Prairie-born and Okanagan-raised, music didn't play much of a role in my early years, unless you consider listening to my parents play Dean Martin and Bert Kampfert over and over again, on the "Hi-Fi". In about the sixth grade I registered (late) for the school bandthe only instrument not assigned at that point was the bass horn (tuba).now it didn't take me long to figure-out that this cumbersome instrument was not in my musical vision of the future it did however give me my introduction to formal music training and sheet music.
In my early teens, and well after the demise of my tuba career, my father arrived home from one of his business trips with an old, well-worn, acoustic guitar. This clearly had the potential to be far sexier than the bass horn, and I spent hour upon hour attempting to master C, F, and G, which was, in my mind, pretty much all you needed to know to play popular music in the early 60's!
Shortly thereafter, Jeff Boyne and I struck-up a friendship and we began to discuss music. Jeff owned a pair of bongo drums which caught my attention. We agreed to swap instruments, and shortly after, the idea of putting a band together was born.
The result of that vision was the Mark IV, which included Jeff, and I, Brian Anderson and Don Siemens. We were a successful local band from Penticton playing B.C., Alberta and Washington State. The music in the mid to late 60's was primarily that of the British invasion with new hits hitting the airwaves every week it seemed. We prided ourselves on always having the most recent hits in our set-list, and did our best to look like the bands that were appearing on Ed Sullivan each week, wearing suits, stylish "long hair" and even sporting the pearl grey Ludwigs, just like Ringo.
In the late 60's decisions needed to be made regarding university, and that brought about the end of the Mark IV..we closed in August of 1968 to a sold-out house in the Penticton Peach Bowl. (which is where we played again this August, 37 years later.to a sold-out house!)
I moved-on to university, a career in the food business, and retired on the 54 7/12ths plan as a corporate executive in Toronto. During my business career, my music involvement consisted of listening only, with a couple of "sit-ins" on someone else's kit, usually at one of my sales meetings.
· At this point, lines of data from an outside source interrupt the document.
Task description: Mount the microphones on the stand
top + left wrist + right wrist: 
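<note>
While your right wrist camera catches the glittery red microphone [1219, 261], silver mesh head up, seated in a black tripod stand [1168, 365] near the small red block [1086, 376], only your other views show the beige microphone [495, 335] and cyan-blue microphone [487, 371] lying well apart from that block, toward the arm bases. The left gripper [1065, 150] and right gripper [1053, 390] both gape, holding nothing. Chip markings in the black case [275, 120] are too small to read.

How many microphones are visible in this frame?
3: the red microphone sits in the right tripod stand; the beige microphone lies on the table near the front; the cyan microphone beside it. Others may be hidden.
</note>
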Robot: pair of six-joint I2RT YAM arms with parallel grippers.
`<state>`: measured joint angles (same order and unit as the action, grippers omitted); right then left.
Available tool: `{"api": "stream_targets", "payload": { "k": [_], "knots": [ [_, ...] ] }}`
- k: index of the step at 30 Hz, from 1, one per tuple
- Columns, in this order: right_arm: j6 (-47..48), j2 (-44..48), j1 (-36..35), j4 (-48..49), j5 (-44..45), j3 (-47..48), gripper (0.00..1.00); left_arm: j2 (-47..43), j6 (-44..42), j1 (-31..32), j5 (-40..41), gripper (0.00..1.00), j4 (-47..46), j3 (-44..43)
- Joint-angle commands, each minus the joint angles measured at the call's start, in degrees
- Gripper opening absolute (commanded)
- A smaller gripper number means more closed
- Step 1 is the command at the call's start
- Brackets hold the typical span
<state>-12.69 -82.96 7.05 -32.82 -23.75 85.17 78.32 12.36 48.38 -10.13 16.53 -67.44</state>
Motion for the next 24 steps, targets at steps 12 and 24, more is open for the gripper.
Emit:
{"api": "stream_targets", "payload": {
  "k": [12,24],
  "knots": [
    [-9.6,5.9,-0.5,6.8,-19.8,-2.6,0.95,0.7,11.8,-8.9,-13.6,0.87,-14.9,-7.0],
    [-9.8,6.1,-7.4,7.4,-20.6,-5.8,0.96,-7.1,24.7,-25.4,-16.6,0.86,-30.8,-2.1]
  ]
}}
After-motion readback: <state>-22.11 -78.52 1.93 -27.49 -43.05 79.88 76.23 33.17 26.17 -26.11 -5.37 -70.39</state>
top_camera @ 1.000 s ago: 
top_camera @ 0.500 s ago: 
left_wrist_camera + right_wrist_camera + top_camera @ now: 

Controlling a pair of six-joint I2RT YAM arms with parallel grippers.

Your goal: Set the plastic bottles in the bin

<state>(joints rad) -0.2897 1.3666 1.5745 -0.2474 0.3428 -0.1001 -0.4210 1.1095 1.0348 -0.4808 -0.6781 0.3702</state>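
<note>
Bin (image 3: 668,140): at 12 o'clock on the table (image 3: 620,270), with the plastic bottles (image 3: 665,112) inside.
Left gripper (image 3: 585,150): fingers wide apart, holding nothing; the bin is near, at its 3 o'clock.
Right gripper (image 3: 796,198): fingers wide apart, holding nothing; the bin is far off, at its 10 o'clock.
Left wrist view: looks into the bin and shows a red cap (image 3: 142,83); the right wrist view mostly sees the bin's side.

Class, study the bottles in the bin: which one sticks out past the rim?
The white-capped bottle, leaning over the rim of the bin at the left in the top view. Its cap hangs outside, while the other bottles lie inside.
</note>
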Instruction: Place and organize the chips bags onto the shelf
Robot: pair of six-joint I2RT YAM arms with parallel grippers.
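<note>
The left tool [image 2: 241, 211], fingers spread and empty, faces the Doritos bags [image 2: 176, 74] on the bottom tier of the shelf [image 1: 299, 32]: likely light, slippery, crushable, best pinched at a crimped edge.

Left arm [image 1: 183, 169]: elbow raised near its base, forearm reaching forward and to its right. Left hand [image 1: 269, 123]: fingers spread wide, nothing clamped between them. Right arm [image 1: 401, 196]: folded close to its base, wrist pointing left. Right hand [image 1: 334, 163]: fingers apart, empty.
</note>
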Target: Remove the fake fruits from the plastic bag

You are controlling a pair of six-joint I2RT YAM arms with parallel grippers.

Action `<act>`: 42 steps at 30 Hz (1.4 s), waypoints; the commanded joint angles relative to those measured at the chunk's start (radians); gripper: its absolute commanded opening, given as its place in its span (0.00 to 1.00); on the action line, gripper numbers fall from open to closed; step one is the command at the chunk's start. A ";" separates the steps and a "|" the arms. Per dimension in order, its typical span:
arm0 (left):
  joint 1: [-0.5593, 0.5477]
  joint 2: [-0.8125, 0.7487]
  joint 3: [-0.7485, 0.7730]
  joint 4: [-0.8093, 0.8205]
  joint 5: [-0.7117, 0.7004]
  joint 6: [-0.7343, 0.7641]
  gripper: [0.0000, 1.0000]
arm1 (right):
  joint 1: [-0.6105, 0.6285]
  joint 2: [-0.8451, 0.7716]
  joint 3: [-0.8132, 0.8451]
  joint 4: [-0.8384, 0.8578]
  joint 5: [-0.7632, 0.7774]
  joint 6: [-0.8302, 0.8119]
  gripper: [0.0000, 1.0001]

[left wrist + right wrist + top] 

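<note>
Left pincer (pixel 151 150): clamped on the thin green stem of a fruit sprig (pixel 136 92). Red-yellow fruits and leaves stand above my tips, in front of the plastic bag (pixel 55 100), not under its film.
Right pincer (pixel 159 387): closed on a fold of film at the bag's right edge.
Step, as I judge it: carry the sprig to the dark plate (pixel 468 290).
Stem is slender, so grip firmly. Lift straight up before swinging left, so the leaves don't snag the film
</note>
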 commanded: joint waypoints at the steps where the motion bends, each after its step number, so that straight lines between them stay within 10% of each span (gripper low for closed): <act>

A couple of years prior to finishing-up in the food business, my wife surprised me with a set of Yamaha Digital drums.and the "re-birth" was under way!
Upon our return to Vancouver in 2004, I re-connected with Jeff and Brian at a dinner at Jeff's home. We moved out to his studio after dinner to see if we could still manage a song or two from the past.well, the magic was evident.and the net result was the resurgence of the Mark IV as The Crosstown Bus (Jeff and Brian's band from the 70's). The addition of a rare talent in Diedre La Croix on keyboards,and vocals, rounded-out the group.
Today, I am thrilled to be playing a Yamaha studio kit with three rack toms, two floor toms and a spectacular 3" Yamaha snare. Up top, I work with 16" and 18" Paiste Crash cymbals, a 19" Armond Zildjian signature sizzle ride, and a 20" Zildjian ride.
Down in the basement I play a DW 9000 with a Pearl back-up.
Because of my musical sabbatical of nearly 30 years, I have been working with one of Vancouver's bright drum talents, Jay Deachman (www. jaydeachman.com) to speed-up my re-entry.
Nothing that I have done in the past 30 years is as much fun, nor as satisfying as being re-connected with these three other great musicians, and playing music that has a magical effect on the crowds.and we think that shines through in our on-stage performances
"You can play loud when you play loud or you can play soft, but don't lose the intensity of the beat..once you lose the intensity, all is lost."